# when to use a leader with a plug ??



## Backlash (Jun 11, 2008)

ok , i got the plugs yall said i should get, now when or if i need

to use a steel leader with them ???


----------



## true-king (Oct 2, 2007)

What are you fishing for?


----------



## Backlash (Jun 11, 2008)

Not sure, i was told to get a bommer long A, xrap, MirOlure,

the rest i know what to do with, but thoes i dont


----------



## biggamefishr (Oct 26, 2007)

i wouldn't use a steel leader.....sounds like mostly inshore plugs, i'd use a 18"20lb flourocarbon leader


----------



## biggamefishr (Oct 26, 2007)

you only need a steel leader if you're after spanish, kings, bluefish, and other toothy critters


----------



## true-king (Oct 2, 2007)

:withstupid


----------



## sailfish23 (Mar 24, 2008)

i use heaver leaders on the more exspensive plugs and lures!!:doh


----------



## Angler's Outlet (Dec 31, 2007)

> *Backlash (6/14/2008)*ok , i got the plugs yall said i should get, now when or if i need to use a steel leader with them ???

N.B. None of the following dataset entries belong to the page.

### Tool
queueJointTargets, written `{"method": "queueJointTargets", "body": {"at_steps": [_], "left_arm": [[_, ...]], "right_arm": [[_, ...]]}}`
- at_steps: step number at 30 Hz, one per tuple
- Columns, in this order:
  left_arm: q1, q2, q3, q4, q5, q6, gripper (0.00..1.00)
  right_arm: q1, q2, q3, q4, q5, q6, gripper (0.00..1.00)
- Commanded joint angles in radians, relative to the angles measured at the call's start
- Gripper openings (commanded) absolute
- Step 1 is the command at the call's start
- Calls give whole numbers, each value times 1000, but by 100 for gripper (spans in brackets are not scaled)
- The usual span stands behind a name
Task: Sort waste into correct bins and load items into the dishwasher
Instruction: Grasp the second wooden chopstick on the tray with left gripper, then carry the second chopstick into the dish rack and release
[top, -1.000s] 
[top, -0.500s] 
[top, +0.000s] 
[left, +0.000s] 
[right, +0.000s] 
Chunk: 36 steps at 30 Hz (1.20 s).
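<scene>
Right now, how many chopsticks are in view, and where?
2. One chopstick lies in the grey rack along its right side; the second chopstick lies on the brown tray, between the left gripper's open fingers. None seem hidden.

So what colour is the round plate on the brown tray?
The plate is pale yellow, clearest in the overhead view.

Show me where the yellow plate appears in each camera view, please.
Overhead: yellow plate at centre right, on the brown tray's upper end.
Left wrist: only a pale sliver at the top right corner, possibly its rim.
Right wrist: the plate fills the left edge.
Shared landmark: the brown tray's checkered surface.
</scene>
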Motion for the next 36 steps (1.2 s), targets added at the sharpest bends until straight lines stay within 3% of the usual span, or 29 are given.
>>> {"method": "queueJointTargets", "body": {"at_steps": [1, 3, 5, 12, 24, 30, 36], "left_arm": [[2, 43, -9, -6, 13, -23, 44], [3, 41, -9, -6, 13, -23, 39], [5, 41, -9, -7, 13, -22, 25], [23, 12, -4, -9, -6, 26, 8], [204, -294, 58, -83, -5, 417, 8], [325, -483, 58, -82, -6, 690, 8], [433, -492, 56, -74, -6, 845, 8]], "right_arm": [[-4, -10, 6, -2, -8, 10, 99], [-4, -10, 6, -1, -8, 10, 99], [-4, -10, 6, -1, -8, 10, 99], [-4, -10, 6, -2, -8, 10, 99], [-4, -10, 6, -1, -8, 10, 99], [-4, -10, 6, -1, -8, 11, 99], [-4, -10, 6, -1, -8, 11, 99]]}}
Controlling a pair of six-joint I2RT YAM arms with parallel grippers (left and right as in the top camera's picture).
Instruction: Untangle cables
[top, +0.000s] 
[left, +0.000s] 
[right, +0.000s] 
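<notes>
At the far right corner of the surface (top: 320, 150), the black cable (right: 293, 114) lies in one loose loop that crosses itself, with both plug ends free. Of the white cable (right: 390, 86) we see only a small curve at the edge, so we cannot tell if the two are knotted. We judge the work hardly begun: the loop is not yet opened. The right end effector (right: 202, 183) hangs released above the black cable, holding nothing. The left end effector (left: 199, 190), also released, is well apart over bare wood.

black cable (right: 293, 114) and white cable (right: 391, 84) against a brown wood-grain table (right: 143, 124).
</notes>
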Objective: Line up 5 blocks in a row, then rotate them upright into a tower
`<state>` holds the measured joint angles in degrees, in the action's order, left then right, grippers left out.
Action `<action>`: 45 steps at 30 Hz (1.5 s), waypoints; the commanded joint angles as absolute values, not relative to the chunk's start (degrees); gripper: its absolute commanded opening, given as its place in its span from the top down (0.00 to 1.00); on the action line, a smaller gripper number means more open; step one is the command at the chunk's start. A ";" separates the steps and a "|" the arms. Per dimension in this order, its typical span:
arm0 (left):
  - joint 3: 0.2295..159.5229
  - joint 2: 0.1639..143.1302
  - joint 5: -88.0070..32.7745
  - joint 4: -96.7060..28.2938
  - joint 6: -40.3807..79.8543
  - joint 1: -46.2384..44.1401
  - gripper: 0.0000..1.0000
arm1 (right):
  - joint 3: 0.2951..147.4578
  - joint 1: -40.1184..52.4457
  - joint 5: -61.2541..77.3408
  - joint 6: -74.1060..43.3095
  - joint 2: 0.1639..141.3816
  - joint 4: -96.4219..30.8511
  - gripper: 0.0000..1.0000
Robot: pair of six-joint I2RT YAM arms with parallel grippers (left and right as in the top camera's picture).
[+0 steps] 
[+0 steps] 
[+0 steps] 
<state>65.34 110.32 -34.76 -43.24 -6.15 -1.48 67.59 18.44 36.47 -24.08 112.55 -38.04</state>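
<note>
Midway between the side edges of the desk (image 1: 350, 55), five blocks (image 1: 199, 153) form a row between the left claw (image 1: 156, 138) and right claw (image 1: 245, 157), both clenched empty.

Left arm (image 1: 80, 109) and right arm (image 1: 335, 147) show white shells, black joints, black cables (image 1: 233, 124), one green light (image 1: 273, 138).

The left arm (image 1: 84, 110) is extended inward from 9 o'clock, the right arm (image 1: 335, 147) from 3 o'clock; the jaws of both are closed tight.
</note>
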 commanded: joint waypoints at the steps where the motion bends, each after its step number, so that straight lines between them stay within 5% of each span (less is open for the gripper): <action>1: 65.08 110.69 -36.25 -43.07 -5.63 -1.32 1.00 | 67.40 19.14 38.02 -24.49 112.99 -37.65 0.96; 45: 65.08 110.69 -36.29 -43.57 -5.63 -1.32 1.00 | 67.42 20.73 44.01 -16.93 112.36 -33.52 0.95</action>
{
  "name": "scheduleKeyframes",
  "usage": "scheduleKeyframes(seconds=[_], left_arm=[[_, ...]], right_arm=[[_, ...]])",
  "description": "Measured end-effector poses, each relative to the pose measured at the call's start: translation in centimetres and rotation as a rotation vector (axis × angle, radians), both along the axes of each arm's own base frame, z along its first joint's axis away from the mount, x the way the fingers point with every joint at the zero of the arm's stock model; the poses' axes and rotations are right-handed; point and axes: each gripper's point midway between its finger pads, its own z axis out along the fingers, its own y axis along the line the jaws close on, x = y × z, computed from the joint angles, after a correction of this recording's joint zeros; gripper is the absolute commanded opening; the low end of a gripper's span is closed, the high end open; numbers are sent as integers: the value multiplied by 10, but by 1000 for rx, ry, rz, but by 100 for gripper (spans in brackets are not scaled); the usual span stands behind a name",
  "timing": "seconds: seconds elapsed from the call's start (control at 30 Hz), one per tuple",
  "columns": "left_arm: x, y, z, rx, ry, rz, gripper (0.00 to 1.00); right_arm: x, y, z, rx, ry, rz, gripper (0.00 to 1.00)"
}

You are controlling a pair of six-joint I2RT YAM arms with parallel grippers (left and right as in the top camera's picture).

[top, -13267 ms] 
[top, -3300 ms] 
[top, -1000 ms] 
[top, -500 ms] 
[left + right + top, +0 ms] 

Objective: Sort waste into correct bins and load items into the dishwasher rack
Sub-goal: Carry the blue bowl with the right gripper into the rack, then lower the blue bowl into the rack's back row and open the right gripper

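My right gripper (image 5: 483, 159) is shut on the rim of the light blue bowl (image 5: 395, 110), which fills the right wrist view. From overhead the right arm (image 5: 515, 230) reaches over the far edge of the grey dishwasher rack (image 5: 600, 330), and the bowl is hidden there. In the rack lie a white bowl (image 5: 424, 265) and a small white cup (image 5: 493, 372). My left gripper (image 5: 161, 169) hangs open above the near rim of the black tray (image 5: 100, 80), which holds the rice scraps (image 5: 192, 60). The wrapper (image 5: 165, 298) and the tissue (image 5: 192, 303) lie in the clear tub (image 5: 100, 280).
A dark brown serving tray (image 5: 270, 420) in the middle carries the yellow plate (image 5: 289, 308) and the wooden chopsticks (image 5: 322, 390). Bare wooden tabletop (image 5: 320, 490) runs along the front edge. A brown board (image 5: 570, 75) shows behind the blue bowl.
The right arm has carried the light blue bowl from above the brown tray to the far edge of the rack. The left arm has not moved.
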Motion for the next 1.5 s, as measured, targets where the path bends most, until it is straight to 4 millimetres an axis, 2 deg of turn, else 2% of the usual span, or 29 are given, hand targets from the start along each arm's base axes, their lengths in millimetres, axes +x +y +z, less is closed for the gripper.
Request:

No need for a steel leader on most inshore fish. I would use either a 15 or 20# fluorocarbon leader..



Pastor Billy


----------



## L.Crooke (Jan 14, 2008)

man im pissedd today i was throwing a top dog jr. or whatever its called and the line woudl get caught up on one of the treble hooks like every throw...it kept pissing me off! do yall have the same problems?


----------



## John B. (Oct 2, 2007)

> *L.Crooke (6/14/2008)*man im pissedd today i was throwing a top dog jr. or whatever its called and the line woudl get caught up on one of the treble hooks like every throw...it kept pissing me off! do yall have the same problems?


if you are tying your lure straight to braid, or light mono, this is going to happen.... i'd recommend 18" of 20# flourocarbon leader.


----------



## captken (Feb 24, 2008)

Hey Luke---Your problem may be in your casting technique, rod actionor retrieve. 

Are we talking spinning tackle or bait casting here? I'd about bet on spinning because a baitcaster demands good line control to prevent backlashes. Lightly feather the line just before your lure hits the water. This will assure that your plug lands with the tail facing away from you. This is automatic with a bait caster but not necessarily so with spinning tackle.

A rod with a very limp tip doesn't work well with heavier lures, either casting or on the retrieve. A Top Dog or large Skitterwalk won't work very well on a light Ugly Stick.

Here are afew other considerations: 

If you are casting into the wind, drop the rod tip all the way down to the water rather than leaving it high. This cuts way down on slack line which will lessen the chance of fouling. It might even increase your distance in some circumstances. You will at least gain line and lure control. 

In choppy water, work the lure with your tip low and to the side. Again, you gain line and lure control.

If you are casting from a high seawall, pier or jetty, a top water lure may not be the best choice. Try a Kastmaster, Mr. Champ, or a jig. 

When I was working for Pure Fishing (Berkley, Abu Garcia, Fenwick, 7-Strand, Stren, Spiderwire, etc) I spent a lot of time giving casting demos and instruction. I stressed line control a lot. 

Oh yeah, I get hooks fouled on spinning tackle occasionally but mighty seldom on a bait caster.


----------